[WIP] Advanced Configuration #46

DirectXMan12 · 2018-02-16T23:17:02Z

This commit introduces advanced configuration. The rate-interval and
label-prefix flags are deprecated, and replaced by a configuration file
that allows you to specify series queries and the rules for transforming
those into metrics queries and API resources.

DirectXMan12 · 2018-02-16T23:18:25Z

cc @brancz

An example config can be found in the config package, as generated by the DefaultConfig function. I want to write a few more unit tests, and maybe simplify the config a bit, and/or make whitelisting easier/less verbose.

DirectXMan12 · 2018-02-16T23:24:38Z

(P.S. feel free to tell me if you find the configuration overly convoluted)

brancz · 2018-02-17T16:07:05Z

I’m on vacation until the 26., but I overflow this and generally this goes in the same direction as I was thinking, so if urgent feel free to move forward without a thorough review by me.

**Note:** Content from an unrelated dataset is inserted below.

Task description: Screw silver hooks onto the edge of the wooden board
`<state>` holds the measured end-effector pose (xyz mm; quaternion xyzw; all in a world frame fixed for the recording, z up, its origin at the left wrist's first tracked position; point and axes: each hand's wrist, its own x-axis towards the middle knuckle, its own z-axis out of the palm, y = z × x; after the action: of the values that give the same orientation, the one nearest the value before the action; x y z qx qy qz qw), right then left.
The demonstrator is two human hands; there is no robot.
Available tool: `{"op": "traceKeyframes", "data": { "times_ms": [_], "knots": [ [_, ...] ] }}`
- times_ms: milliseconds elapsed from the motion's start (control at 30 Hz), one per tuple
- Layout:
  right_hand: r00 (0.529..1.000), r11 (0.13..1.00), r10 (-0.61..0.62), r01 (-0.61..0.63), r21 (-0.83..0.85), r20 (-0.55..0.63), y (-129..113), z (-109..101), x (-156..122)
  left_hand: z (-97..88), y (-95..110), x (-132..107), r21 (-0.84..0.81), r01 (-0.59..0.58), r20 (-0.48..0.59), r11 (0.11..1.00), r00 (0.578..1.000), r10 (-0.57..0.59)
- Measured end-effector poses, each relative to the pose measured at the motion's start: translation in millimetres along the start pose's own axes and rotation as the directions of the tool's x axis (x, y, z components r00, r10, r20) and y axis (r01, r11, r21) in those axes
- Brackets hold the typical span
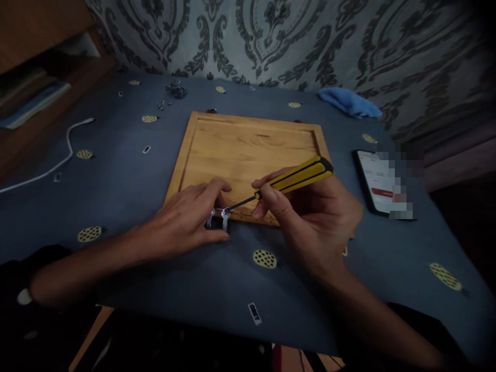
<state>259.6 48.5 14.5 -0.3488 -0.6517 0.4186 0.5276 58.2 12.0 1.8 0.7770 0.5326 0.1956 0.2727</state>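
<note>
My right hand (310, 217) grips a yellow-and-black screwdriver (296, 176) by its handle. The thin dark shaft slants down to the left, and its tip meets a small shiny metal bracket (225, 219). That bracket sits at the near edge of a framed wooden panel (217, 170), with two prongs extending toward me. Around the bracket, my left hand (189, 217) is closed, thumb on the near side and fingers over the panel's edge. Small dark holes dot the near edge right of the bracket. Whether a screw is under the tip is too small to tell.
A blue tablecloth (120, 191) covers the table. On the right lies a phone (377, 183), with a blue cloth (349, 102) behind it. Small metal parts (176, 89) are heaped at the back left, and a white cable (68, 144) runs along the left. Patterned wall stands behind.
</note>
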Motion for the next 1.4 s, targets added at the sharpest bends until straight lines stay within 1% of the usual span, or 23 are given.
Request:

DirectXMan12 · 2018-02-19T14:20:20Z

We can wait a bit. I'd like to get a more detailed review from you, and it gives time to get end-user feedback.

tcolgate · 2018-02-28T19:28:32Z

docs/sample-config.yaml

+  # this also introduces an implicit filter on metric family names
+  naming:
+    preifx: "container_"
+    suffix: "_seconds_total"


Could this be generalized to a regexp replace maybe?

tcolgate · 2018-02-28T19:41:17Z

This looks like a more useful approach. A couple of things that would be handy:

dynamic config reload, either watch the config and reload, or provide a web endpoint
potentially multiple config files to allow them to be written separately.
The prefix/suffic options might be better done as a regex match and replace

I need to play with it more to see how the resource mapping stuff works.
It's a shame that the custom metrics API seem to reclude the idea of a user dumping a query straight into a HPA config, but if we must preconfigure the metrics that are available, this seems like the most adptable approach.
(I'd rebuilding our prom sidecar at the moment and am probably going to include a customresource for providing chunks of config for k8s-prometheus-adapter, so users will be able to add custom metrics by creating these rules)

brancz

I'd have to play with this in the wild a bit more, but broadly this is really awesome and looks good to me.

I think @tcolgate's comment on regexing is justified. Personally I think hot-reloading the config is not really necessary, I'd expect one to roll out a new deployment + config if there is a change, meaning a completely new pod. This makes failure scenarios a lot easier to deal with as they appear at start rather than at runtime.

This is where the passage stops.